• [What to do] Once the pictures are set aside, transcribe each line of the data exactly.

• [Given material]

--*--

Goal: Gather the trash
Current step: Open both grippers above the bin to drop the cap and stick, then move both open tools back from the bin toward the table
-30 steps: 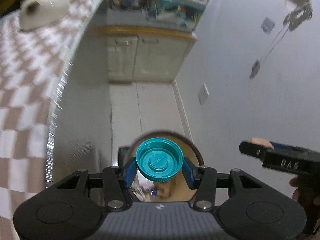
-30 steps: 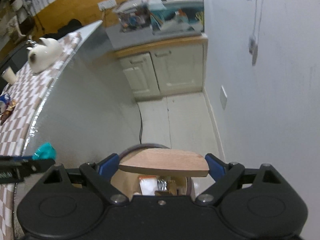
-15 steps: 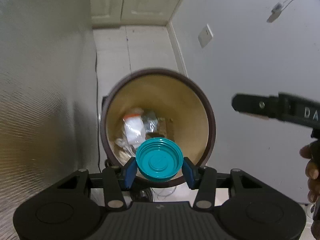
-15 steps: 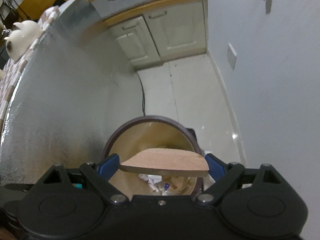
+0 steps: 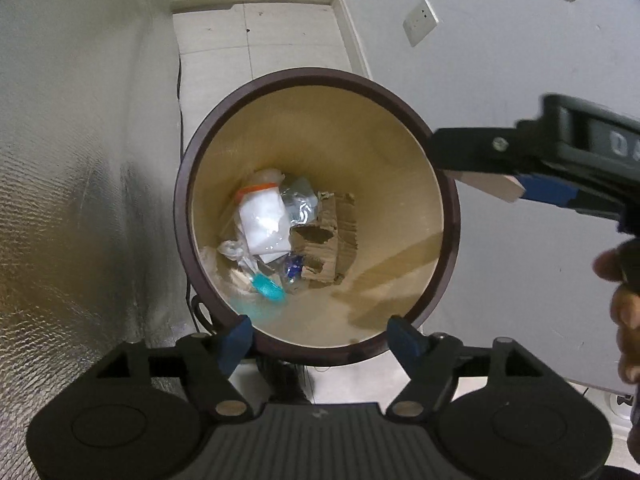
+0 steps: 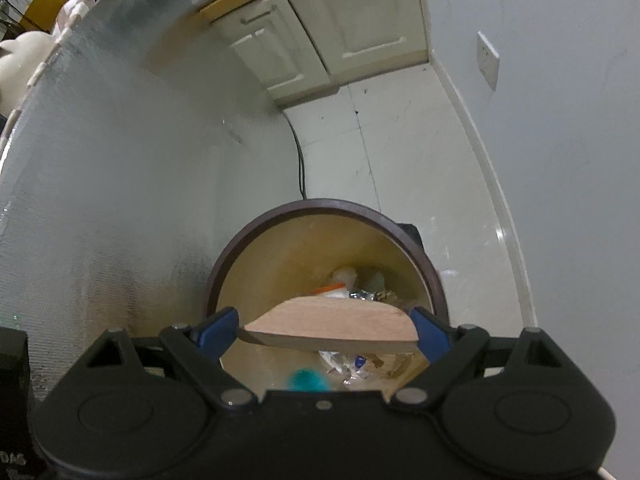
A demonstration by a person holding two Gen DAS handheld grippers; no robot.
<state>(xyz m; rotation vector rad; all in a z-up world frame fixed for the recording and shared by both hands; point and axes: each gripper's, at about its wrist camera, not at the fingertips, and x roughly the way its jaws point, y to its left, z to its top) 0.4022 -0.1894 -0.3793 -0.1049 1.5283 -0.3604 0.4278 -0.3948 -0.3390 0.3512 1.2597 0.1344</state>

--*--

• [Your solution]
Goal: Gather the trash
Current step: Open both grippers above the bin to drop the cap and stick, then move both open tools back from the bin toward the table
-30 steps: 
-30 steps: 
-15 steps: 
-15 steps: 
+0 steps: 
+0 steps: 
A demonstration by a person holding two Gen DAS handheld grippers; no robot.
<state>(xyz m; rotation vector rad; all in a z-up world frame fixed for the recording and shared by both hands; point and axes: each gripper's, at about its wrist camera, not at the fingertips, and x roughly the way its jaws point, y to its left, z to its top) 0.4022 -0.1894 -0.3793 -0.1049 1.5283 -0.3604 0.4278 -0.3948 -0.3390 0.3512 1.2597 0.1344</state>

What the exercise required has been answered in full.